A foundation called AFS, which arranges for student exchange programs in Japan, recently released some startling news with regard to the number of home-stay students in Japan. Apparently, there is a huge gap between the number of foreign high school students who want to come to Japan and study and the number of Japanese families willing to put them up for at least six months. In Tokyo, where most foreign students want to stay, only 17 families are presently on the list to accept them. And throughout Japan, the number is only 295.
The number of willing host families has remained more or less constant over the years while the number of exchange students has increased. In 2007, 1,114 students came to Japan, a threefold increase from 1998. However, the pickings has become even slimmer. Next year, 354 students from Thailand alone want to come to Japan, and so far only 20 have found places to live.

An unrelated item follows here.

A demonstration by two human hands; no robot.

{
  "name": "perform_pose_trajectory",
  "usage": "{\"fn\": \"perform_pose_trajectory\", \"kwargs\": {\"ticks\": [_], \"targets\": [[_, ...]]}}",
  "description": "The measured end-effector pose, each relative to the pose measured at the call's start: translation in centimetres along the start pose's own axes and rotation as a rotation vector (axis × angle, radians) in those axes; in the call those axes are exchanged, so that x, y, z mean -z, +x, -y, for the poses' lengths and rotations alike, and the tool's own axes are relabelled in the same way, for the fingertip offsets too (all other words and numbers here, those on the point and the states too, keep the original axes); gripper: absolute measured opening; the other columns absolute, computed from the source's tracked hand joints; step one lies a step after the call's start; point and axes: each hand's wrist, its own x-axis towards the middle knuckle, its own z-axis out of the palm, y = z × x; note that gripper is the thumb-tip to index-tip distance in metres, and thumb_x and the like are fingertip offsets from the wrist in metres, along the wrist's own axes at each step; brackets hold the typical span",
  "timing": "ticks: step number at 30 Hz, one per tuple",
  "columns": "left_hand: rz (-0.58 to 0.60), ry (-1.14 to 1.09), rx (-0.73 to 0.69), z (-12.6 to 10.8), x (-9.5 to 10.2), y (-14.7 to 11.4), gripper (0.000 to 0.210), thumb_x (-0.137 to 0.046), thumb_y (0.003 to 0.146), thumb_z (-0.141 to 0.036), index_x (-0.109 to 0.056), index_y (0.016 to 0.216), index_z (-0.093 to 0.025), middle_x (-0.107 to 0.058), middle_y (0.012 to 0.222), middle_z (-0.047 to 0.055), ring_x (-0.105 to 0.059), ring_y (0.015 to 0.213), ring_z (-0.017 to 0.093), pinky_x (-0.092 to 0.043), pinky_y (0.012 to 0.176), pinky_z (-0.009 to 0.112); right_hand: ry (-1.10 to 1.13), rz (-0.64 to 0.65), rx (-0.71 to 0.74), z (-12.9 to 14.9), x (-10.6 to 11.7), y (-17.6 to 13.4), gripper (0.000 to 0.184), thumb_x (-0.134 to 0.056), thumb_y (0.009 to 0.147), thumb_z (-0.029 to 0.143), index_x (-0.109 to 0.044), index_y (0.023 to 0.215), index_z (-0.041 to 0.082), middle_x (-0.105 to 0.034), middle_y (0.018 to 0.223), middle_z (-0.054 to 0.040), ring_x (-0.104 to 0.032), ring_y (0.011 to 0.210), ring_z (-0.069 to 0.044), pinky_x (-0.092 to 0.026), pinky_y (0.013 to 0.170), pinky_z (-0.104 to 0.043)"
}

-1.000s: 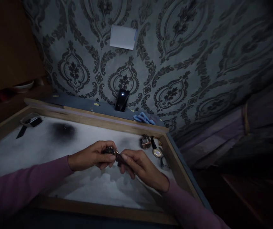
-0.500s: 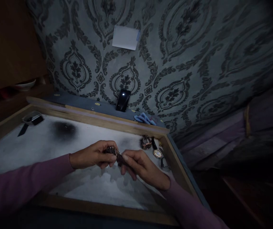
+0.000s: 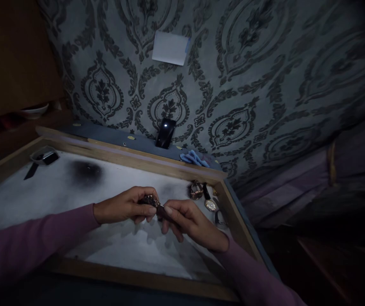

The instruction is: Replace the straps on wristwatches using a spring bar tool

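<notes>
A wristwatch [image 3: 150,200] with a dark brown strap is held between my two hands, above the white floor of a wooden-rimmed tray [image 3: 128,163]. My left hand [image 3: 131,206] is closed around the watch case, thumb and fingers pinching its edge. The strap [image 3: 165,213] is pinched in my right hand [image 3: 187,221], between thumb and fingers. Part of the case and the far side of the strap are hidden by my fingers. Just beyond my right hand lie a rose-gold watch [image 3: 195,190], a gold-faced watch [image 3: 210,205] and another dark strap piece [image 3: 219,219].
A smartwatch [image 3: 50,158] sits in the tray's far left corner. Behind the tray, a phone [image 3: 165,134] leans on the patterned wall, with a blue cloth [image 3: 195,158] beside it. A white card [image 3: 170,48] is fixed on the wall. A purple curtain [image 3: 303,182] hangs at right.
Both hands keep nearly the same hold on the watch and its strap. The view has shifted very slightly.
</notes>
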Motion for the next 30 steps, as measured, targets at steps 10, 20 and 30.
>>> {"fn": "perform_pose_trajectory", "kwargs": {"ticks": [10, 20, 30], "targets": [[0.019, -0.055, 0.011, 0.18, 0.11, 0.08, 0.026, -0.063, 0.085, -0.037, -0.052, 0.086, -0.014, -0.056, 0.065, -0.003, -0.040, 0.047, 0.006, -0.030, 0.045, 0.019, -0.005, 0.003, 0.022, -0.08, -0.02, 0.00, 0.046, -0.048, 0.093, 0.053, -0.062, 0.078, 0.012, -0.064, 0.066, -0.0024, -0.044, 0.039, -0.004, -0.033, 0.041, -0.017], [0.038, -0.142, -0.005, 0.68, 0.25, 0.18, 0.022, -0.064, 0.084, -0.033, -0.052, 0.085, -0.015, -0.057, 0.065, -0.003, -0.039, 0.045, 0.005, -0.028, 0.043, 0.019, 0.001, 0.012, 0.029, -0.04, -0.02, 0.17, 0.045, -0.048, 0.093, 0.052, -0.063, 0.080, 0.012, -0.065, 0.066, -0.0035, -0.044, 0.038, -0.004, -0.032, 0.040, -0.017], [0.077, -0.081, 0.021, 0.58, 0.55, 0.14, 0.021, -0.063, 0.085, -0.033, -0.051, 0.087, -0.015, -0.055, 0.065, -0.004, -0.039, 0.046, 0.005, -0.026, 0.043, 0.018, -0.023, 0.023, 0.006, -0.34, -0.10, 0.17, 0.045, -0.047, 0.094, 0.053, -0.061, 0.080, 0.012, -0.065, 0.066, -0.0031, -0.045, 0.038, -0.004, -0.032, 0.040, -0.017]]}}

You can blame this circumstance on two things; or one thing if you make the logical connection. Japanese families aren’t normally comfortable bringing strangers into their homes to stay. This reluctance is a combination of natural reticence and an acknowledgement that Japanese homes are not designed for guests in the first place. People know that and they probably think that foreign students, even fellow Asians who often live in homes that are just as cramped, wouldn’t be comfortable here.

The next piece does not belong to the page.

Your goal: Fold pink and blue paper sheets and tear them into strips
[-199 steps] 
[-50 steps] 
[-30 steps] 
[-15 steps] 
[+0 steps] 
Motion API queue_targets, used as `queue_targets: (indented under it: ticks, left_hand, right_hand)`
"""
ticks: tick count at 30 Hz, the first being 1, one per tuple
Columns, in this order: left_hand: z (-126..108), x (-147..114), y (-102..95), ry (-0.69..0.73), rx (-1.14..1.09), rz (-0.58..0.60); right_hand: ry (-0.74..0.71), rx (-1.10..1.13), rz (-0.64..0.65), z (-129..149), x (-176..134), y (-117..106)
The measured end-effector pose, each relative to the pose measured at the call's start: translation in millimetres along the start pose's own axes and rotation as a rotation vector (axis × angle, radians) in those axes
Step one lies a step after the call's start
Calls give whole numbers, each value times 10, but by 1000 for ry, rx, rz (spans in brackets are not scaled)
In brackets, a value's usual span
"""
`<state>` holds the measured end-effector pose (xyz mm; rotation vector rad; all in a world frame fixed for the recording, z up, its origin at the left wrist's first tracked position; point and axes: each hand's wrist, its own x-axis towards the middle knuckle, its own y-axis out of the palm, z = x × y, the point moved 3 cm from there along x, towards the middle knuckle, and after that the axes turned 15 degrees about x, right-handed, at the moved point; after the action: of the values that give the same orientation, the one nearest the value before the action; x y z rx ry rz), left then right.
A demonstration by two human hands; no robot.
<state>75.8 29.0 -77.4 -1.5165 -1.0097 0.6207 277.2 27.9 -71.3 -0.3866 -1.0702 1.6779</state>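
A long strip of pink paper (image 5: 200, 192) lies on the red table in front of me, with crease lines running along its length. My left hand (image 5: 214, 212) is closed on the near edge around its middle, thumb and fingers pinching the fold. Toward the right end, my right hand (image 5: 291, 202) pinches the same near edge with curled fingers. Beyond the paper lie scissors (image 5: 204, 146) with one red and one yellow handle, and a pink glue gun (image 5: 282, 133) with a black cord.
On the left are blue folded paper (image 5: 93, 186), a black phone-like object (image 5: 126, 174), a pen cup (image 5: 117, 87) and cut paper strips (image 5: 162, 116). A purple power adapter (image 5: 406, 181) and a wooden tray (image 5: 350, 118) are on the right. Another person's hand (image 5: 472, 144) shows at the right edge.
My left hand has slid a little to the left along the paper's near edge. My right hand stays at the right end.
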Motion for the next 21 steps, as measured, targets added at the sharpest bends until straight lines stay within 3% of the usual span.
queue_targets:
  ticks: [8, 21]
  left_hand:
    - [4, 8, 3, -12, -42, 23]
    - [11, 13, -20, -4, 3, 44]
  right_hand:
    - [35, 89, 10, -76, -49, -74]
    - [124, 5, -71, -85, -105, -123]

Six months is way too long. I wouldn’t like to live with a close relative for that long, let alone a complete stranger. I do know a lot of Japanese families, usually middle-class suburbanites living in large-ish homes, who willingly accept homestay students (especially from Western countries) for a week or so at a time. They almost always find these stays enormously stressful – and not always very successful – but they almost always offer to do them again. Talk about the triumph of hope over experience!